§ **TASK INSTRUCTIONS**
In the data below, find the line containing "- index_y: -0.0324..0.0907", then set down that line and every later line up to and including the line containing "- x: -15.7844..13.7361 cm", exactly.
=== DATASET EXCERPT ===
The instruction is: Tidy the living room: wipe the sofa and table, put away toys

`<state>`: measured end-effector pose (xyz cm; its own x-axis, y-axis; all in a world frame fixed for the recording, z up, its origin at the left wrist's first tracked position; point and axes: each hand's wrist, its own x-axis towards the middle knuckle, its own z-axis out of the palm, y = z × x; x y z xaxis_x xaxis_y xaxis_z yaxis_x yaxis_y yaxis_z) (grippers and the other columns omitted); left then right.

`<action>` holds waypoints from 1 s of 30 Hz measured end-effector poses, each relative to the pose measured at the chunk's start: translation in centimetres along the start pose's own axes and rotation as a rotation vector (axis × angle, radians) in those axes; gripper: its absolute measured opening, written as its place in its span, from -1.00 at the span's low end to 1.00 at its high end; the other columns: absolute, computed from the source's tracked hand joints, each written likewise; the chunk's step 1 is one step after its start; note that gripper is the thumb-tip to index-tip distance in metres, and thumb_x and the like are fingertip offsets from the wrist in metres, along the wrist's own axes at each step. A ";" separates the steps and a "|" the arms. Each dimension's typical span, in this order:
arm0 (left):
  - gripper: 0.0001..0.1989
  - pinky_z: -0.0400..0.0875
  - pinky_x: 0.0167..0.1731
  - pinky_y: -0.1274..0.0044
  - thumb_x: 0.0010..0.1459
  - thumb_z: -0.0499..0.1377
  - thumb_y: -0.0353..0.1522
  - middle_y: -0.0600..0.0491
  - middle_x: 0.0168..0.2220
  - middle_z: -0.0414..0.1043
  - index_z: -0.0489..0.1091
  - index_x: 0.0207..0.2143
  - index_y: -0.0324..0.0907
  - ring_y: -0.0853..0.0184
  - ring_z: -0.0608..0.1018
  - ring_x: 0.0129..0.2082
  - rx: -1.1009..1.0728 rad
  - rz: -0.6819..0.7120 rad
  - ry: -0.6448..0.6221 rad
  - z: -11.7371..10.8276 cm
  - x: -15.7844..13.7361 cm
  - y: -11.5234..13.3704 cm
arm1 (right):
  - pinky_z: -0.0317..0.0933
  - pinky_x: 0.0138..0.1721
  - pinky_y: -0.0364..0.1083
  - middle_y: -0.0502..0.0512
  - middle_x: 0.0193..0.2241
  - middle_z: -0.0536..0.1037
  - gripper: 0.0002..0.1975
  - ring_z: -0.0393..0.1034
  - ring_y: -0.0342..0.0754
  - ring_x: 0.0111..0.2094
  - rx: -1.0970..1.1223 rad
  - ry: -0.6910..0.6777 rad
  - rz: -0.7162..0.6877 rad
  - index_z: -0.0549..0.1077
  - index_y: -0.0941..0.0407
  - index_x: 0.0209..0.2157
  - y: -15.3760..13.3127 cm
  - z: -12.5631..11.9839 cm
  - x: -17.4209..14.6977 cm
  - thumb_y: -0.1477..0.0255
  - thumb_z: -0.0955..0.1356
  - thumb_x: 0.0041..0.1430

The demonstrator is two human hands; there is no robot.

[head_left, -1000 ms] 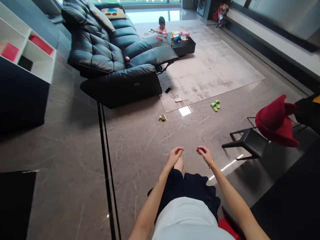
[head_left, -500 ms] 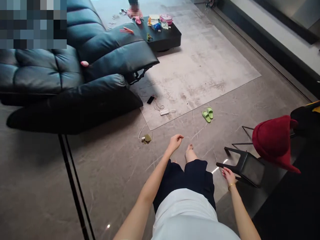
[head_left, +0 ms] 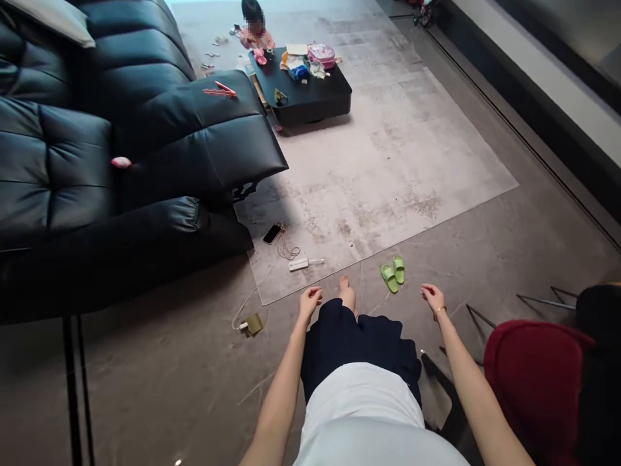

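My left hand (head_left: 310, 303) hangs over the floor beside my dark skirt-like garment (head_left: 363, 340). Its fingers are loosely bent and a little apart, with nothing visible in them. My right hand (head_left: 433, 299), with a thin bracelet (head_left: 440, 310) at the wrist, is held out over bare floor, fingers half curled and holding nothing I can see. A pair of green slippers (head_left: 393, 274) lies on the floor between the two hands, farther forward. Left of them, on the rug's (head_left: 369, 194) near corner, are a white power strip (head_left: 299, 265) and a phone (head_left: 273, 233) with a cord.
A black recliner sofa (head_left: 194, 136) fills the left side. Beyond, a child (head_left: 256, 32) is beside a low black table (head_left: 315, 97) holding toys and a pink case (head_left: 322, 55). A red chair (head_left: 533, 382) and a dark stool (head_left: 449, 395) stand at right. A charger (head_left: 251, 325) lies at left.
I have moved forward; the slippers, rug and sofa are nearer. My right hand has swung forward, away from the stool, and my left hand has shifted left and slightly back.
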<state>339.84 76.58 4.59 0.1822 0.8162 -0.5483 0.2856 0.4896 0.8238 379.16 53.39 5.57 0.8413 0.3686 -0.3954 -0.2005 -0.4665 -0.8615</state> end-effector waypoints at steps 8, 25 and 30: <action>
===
§ **YOUR SOLUTION**
  - index_y: -0.0324..0.0907
  - ring_y: -0.0853..0.0184
  - ring_z: -0.0608..0.1018
  - ring_x: 0.0129..0.2082
  - rx: -1.1009..1.0728 rad
  - rz: -0.6819..0.7120 rad
  - ry: -0.6448..0.6221 rad
  - z: -11.7371..10.8276 cm
  - x: -15.7844..13.7361 cm

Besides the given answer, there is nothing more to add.